Stop thinking of your life in chapters
“The end of one chapter is just the beginning of another.”"
“It’s not the end of the book. It’s just the beginning of a new chapter.”
We tend to think of our lives in big chapters, big periods of time marked with a beginning and an end. That’s how our world is built up around us; books have chapters, TV shows have seasons, movies can be parts of a series. We view certain transitions in our academic or professional development as changing chapters, whether it’s graduating from high school or college, getting a new job, or retiring. When we move on from a particularly rough time, we like to say that that chapter in our lives has closed. It’s how we organize our lives, to make sense of the twists and turns of things that happen to us and what we do.
But thinking in chapters is not always helpful. What happens in between those chapters? Whenever we get to the end of a chapter in a book, most people try to quickly move past the empty space on the page until they reach the beginning of the next chapter. That empty space, or time, is just a transition. But a lot of us live in those transition periods, those “empty” spaces. For me, that’s taking a gap year in between undergrad and medical school. For others, it’s working in a job they don’t necessarily love so that they can get the job they really want. It’s living at home to save up money so that they can afford to move out the next year. We think that we must move from this transition period as quickly as we can to be at our “best,” our most optimal us. But the mentality that we are only living our lives to the fullest when we are in chapters, and not in transitions, leads to wavering self confidence and confusion. We project that feeling unto others when we judge those who are in a transition period and celebrate those that are in a new chapter, like applying for vs. starting new job.

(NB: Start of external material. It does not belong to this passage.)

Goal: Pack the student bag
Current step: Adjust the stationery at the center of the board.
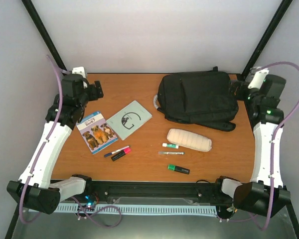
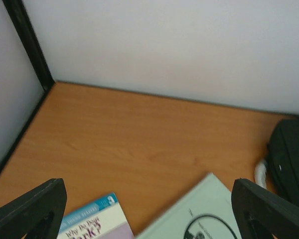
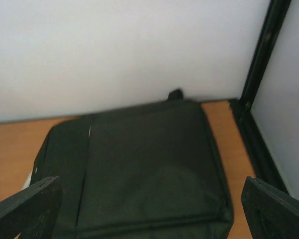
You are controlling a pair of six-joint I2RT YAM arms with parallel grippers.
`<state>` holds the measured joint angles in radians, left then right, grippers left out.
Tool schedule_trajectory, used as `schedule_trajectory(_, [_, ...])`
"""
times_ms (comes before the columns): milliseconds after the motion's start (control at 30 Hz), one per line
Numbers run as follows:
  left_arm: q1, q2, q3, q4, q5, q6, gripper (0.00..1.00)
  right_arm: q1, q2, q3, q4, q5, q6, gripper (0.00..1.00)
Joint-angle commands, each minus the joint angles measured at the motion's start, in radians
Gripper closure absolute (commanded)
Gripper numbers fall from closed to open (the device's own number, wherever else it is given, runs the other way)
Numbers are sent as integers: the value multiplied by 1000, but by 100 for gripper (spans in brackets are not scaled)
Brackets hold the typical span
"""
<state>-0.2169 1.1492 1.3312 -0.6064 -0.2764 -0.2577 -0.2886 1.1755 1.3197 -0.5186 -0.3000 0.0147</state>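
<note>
Student bag (image 1: 199,98) on wooden table (image 1: 134,85), white walls (image 1: 154,35); left gripper (image 2: 147,201), right gripper (image 3: 150,191) spread.

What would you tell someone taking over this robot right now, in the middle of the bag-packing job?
Left gripper: open, empty, at the far left, by the dog book and green booklet.
Right gripper: open, empty, over the backpack.
The backpack lies flat at the far right and looks shut. Pouch, pink marker, green marker and two pens lie loose on the table.
Done: nothing packed.
Left: open the backpack, load everything.
</note>
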Motion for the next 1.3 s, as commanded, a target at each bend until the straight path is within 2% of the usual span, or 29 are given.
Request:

It’s not that celebrating our new chapters is harmful, no. Finally retiring is exciting! Getting into grad school is a huge accomplishment! But when we place so much emphasis on chapters, we remove the importance of the day to day. When we are in a transition period, we go through each day thinking about how good it will be when we finally start a new chapter. “I’ll be so much happier when I move to a big city.” When we compare ourselves to those in a new chapter while we are in a transition period, we start to not feel good enough. “This person found their perfect significant other - they’re so in love. Am I not lovable enough?” When we are in a chapter, we typically lose our appreciation of it and anticipate for the next one. “Ugh, I’m so ready to graduate. I need to move on.” We consistently look to our next “big accomplishment” as a catalyst for us to feel content, and we judge others when they seem like they’re not moving towards their new chapter quickly enough. We lose sight in the value of just living, day by day.
I don’t love being in the medical school application process. It’s a lot of introspection, a lot of writing, a lot of self comparison. But only viewing this time as a transition period to get into medical school removes the joy of the daily experience. Yes, I spend a lot of my day writing essays. But I also get to eat different home-cooked Korean food each day. I get to listen to new podcasts. I watch new movies, I find new sights to see on my daily walk. If I constantly thought about how happy I will be when this transition period ends, I will not only imbue unnecessary discontent but also be severely disappointed if medical school does not meet my ideal expectations. What if your new job isn’t all that you imagined? What if retiring isn’t what you expected? We consistently place value in our future selves when our present is the most valuable. If we start to shift the mindset to thinking about our lives day by day rather than large chapters, we can also minimize the judgement we give to others. Overall, it brings contentment into us and everyone around us.
This doesn’t mean we can’t have long term goals. Long term goals give us direction, purpose. Becoming a doctor is a long term goal of mine. But if I viewed my life as only two chapters of not being a doctor vs. being a doctor, I lose the appreciation of my entire journey. Eating good food, spending time with friends and family, doing my hobbies is an integral part of my journey. If you think about it, we never think about spending quality time with others as a chapter, but we always label it as “the good old times” in hindsight. We have got to place more emphasis on our day to day. Long term goals can give us a target, but we must understand that it’s not a straight line to get there. It’s also not the end-all-be-all.
So if you are feeling down because you are in a transition period or you are worried about someone else in a transition period, take the time to enjoy your days for what it is: a chance to be present, to live life to its fullest in the here and now. Our lives should not be marked down because we are not succeeding to society’s definition of achievement: getting a promotion, publishing a book, reaching 1 million subscribers on YouTube. Our lives are our day to day, not our chapters, our so called “accomplishments”. You are worth more than that.